Why Concern Yourself with Your Employees' Retirement Worries?
You may not realize it, but it is in your best interest to help employees cope with their financial concerns. Troubled employees are not as productive, engaged or committed to their work; significant stress can also negatively affect job satisfaction and engagement in one's career. Therefore, it makes wise business sense to take a proactive role in educating your employees and helping to calm fears about their financial futures.
Here are some recommendations to address employee concerns:
- Do not leave responses about the economy to your retirement account vendors, or simply avoid discussing it completely. Ignoring the problem does not make it go away.
- Messages about the company's financial future and retirement should come from your business leaders and in their own words.
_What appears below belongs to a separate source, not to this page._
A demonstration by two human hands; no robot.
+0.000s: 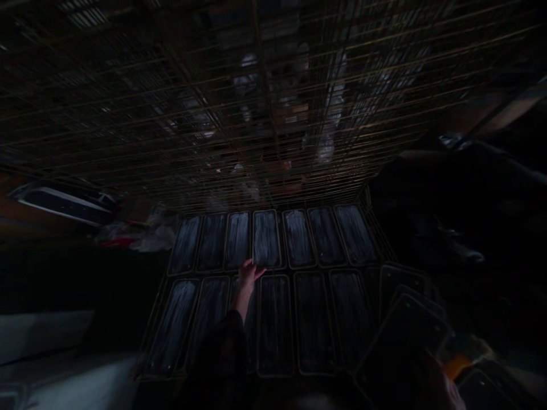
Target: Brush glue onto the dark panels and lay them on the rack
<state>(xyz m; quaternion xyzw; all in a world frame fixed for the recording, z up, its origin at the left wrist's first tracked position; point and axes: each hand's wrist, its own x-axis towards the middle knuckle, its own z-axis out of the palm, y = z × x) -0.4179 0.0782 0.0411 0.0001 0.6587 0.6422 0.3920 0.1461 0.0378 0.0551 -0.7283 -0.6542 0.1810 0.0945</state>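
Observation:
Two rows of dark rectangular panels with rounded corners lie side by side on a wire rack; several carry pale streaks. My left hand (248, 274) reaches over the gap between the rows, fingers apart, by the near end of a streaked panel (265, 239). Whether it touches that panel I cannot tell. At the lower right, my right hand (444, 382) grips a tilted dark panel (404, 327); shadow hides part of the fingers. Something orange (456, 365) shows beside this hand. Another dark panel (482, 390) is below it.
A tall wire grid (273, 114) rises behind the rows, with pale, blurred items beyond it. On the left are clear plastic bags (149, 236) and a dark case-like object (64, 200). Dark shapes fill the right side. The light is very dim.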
If your CEO delivers a message that is clearly a script, it will not be as effective.
- Highlight the tools employees have to assist them in managing their accounts successfully. However, refrain from giving any financial advice. Consider providing financial seminars hosted by experts.
- Acknowledge your employees' concerns and showcase what the company is doing to move forward. For instance, if you need to decrease the company match to your 401(k) plan, identify the action steps that the organization is taking to recover.
In addition to addressing employee concerns, you should communicate the following messages:
- Employee 401(k) plans are separate from the company completely. Therefore, the success or downfall of the organization will not affect how each individual's retirement account fares.
- Avoid making rash decisions, as you have some control over your 401(k). Pulling money out of the account or halting contributions could prove costly in the future.
- Consider other retirement income sources.
- Re-evaluate your risk tolerance during this economic struggle. If you cannot take the turmoil, place your money in stocks or bonds that are less risky.
- Make sure your portfolio is balanced and in line with your risk tolerance, which is highly dependent on your age and other factors.
Beyond these messages, educate your employees on how the company governs your retirement plan. Your employees should know the governance process, how the board assesses whether you are charged fair fees, whether the plan is competitive, how you benchmark investment management and fund success, etc. If they understand how your retirement plan works, they may be more at ease and less likely to panic about their financial future.